Description of the task — Check every line of the data and copy the ones where "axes" appears.

Dataset excerpt —

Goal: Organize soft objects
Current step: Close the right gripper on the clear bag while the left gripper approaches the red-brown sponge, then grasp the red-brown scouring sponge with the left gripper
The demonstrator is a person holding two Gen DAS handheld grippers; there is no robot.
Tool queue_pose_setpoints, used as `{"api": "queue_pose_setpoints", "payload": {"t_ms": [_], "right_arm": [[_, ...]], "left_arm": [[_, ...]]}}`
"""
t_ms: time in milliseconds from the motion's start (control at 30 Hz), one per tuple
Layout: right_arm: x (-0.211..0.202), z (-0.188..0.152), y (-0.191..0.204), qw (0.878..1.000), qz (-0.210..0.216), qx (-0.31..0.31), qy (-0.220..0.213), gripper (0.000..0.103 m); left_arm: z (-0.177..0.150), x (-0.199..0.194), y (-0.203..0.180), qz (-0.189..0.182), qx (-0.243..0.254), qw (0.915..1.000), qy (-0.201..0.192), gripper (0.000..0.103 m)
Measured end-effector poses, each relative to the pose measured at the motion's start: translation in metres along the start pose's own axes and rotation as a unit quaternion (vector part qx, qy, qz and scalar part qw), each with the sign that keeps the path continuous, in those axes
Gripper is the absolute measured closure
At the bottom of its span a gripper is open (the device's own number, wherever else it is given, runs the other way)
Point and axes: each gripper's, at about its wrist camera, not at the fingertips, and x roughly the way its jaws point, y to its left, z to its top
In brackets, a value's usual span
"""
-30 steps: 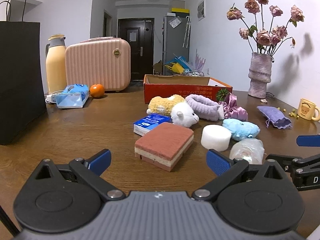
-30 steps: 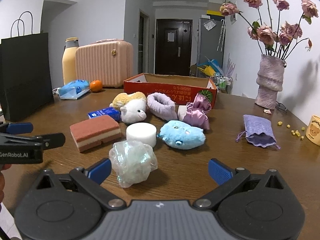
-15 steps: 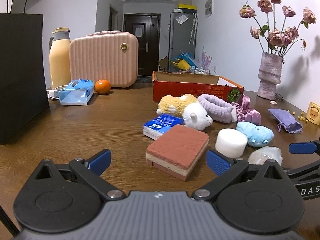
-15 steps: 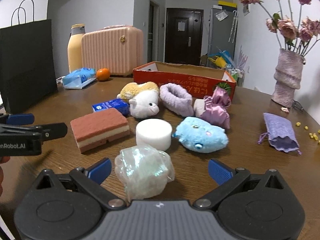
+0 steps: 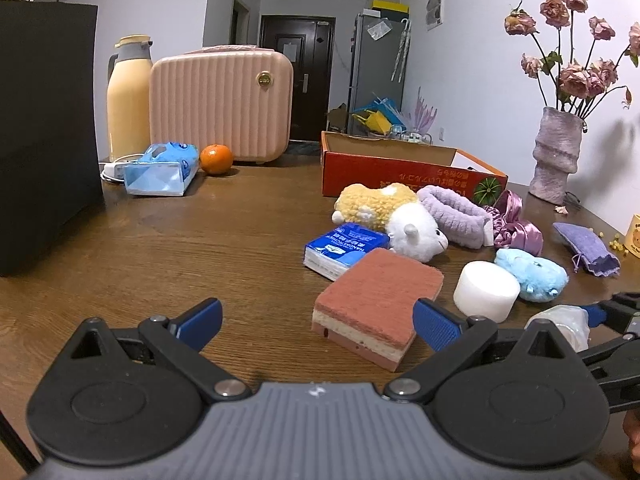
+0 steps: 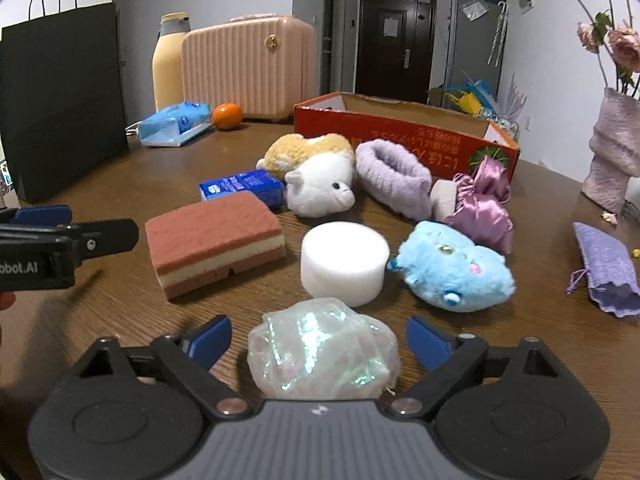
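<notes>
Barely begun, judging by the layout: nothing visible yet inside the orange cardboard box (image 6: 404, 130) at the back of the desk (image 5: 180, 248), though only its far inner wall shows and the floor of it stays hidden. Still out on the wood, clustered in front of the box: yellow plush (image 6: 308, 150) and white plush (image 6: 320, 190) touching each other, purple headband (image 6: 394, 178) beside them, purple satin scrunchie (image 6: 482, 208) against the box front, blue plush (image 6: 456, 266), white foam cylinder (image 6: 344, 262), layered red sponge (image 6: 214, 240), blue tissue pack (image 6: 242, 186) tucked behind the sponge, and lavender drawstring pouch (image 6: 606, 266) well apart on the right. Nearest to being moved: iridescent crinkly bundle (image 6: 324, 350), sitting on the desk between the fingers of the right tool (image 6: 319, 338), jaws closing around it but pads not yet pressing, a gap showing on both sides. Left tool (image 5: 318, 318) released and wide, aimed toward the sponge, its right finger close by the sponge's near corner, gripping nothing. Likely remaining: finish the clamp on the bundle, carry it to the box, then repeat for every other soft piece. Presumably not part of the sorting: pink case (image 5: 222, 104), thermos (image 5: 128, 96), orange (image 5: 216, 159), black bag (image 5: 46, 136), vase (image 5: 556, 156).
</notes>
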Motion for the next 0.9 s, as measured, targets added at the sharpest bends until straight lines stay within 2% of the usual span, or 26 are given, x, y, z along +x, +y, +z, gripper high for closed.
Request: {"api": "queue_pose_setpoints", "payload": {"t_ms": [167,233,367,600,900], "right_arm": [[0.006,0.001,-0.003,1.000,0.017,0.007,0.013,0.031],[0.006,0.000,-0.002,1.000,0.020,0.005,0.012,0.043],[0.005,0.000,-0.003,0.999,0.029,0.005,0.014,0.050],[-0.002,0.000,-0.010,0.999,0.030,0.014,-0.005,0.054],[-0.013,0.001,-0.030,0.999,0.014,0.031,-0.032,0.055]], "left_arm": [[0.001,0.003,0.001,-0.006,-0.003,1.0000,0.003,0.000],[0.001,0.003,0.000,-0.007,-0.002,1.0000,0.004,0.000],[0.001,0.003,-0.002,-0.009,0.001,1.0000,0.003,0.000],[0.006,0.005,-0.008,-0.012,0.009,0.9999,0.006,0.000],[0.018,0.014,-0.025,-0.017,0.035,0.9992,0.011,0.000]]}}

Result for this task —
Measured end-effector poses, each relative to the pose measured at the motion's start: translation in metres along the start pose's own axes and rotation as a unit quaternion (vector part qx, qy, qz and scalar part qw), each with the sign that keeps the path continuous, in those axes
Point and axes: each gripper's, at about its wrist camera, not at the fingertips, and x roughly the way its jaws point, y to its left, z to its top

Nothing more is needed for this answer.